Quercetin is a multifaceted dietary flavonoid with a multitude of biologic activities that can be used to treat various ailments. These include cancer, bacterial and viral infections, cardiovascular disease, and diabetes. A greater emphasis on cancer is discussed within this paper by highlighting some of the beneficial qualities of quercetin without including other related dietary flavonoids and quercetin analogs. In vitro and in vivo analysis are evaluated without making recommendations on dosage, dosing regiments, or administration since quercetin has not been subjected to rigorous clinical trials despite the significant amount of research that has been conducted with quercetin.

Received 19 January 2016; accepted 19 February 2016; published 22 February 2016

1. Introduction

Quercetin is a flavonol, a type of flavonoid which is commonly present in various foods including onions, fruits, and vegetables [1] [2] . Quercetin, at nontoxic concentrations, is known to have a multitude of recognized biologic effects in which many of its mechanisms remain a mystery [3] [4] . Despite most of the information known about quercetin being based on in vitro and murine models, there is significant evidence that quercetin is a molecule with several biologically beneficial properties. These properties support quercetin’s role as a treatment for oxidative damage, cancer, inflammation, bacterial and viral infections, cardiovascular disease, and diabetes. The evidence for each of these categories varies in the level that it has been investigated. Conclusive findings of quercetin’s benefits, to our knowledge, has not completed all the rigors of pharmaceutical clinical trials. Although there are many quercetin analogs and dietary flavonoids with varying evidence to support their claims, this paper will focus exclusively on quercetin and its known mechanism and properties itself.

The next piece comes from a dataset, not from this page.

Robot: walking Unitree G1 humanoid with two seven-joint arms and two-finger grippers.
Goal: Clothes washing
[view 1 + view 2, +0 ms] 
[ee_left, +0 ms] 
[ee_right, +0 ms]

Quercetin derives its name from quercetum which means oak forest. It is a flavonoid that derives its name from flavus which means yellow. Quercetin’s structure is derived from 2-phenylchoromen-4-one which is also classified as flavone. There are many proposed qualities that quercetin could potentially have in plant biology. These include plant protection from UV light, in addition to an impact on bacterial, viral, and fungal infections, as well as an enzyme inhibitor, a potential pollinator attractor, and plant hormone controllers [5] .

2. Bioavailability

Some of the earliest analyses of quercetin’s bioavailability after a single oral dose claimed the bioavailability to be approximately 2% [6] . By means of radiolabeled quercetin, the bioavailability was determined to be closer to 44.8% associated with mouse blood plasma analysis [7] . However, since the half-life of radiolabeled carbon ranges between 11 - 28 hours, the bioavailability of quercetin might actually be higher than initially reported, especially if quercetin is continuously supplemented [8] [9] . Quercetin is universally known for its low toxicity as a natural product despite the limited information on dosing regiments.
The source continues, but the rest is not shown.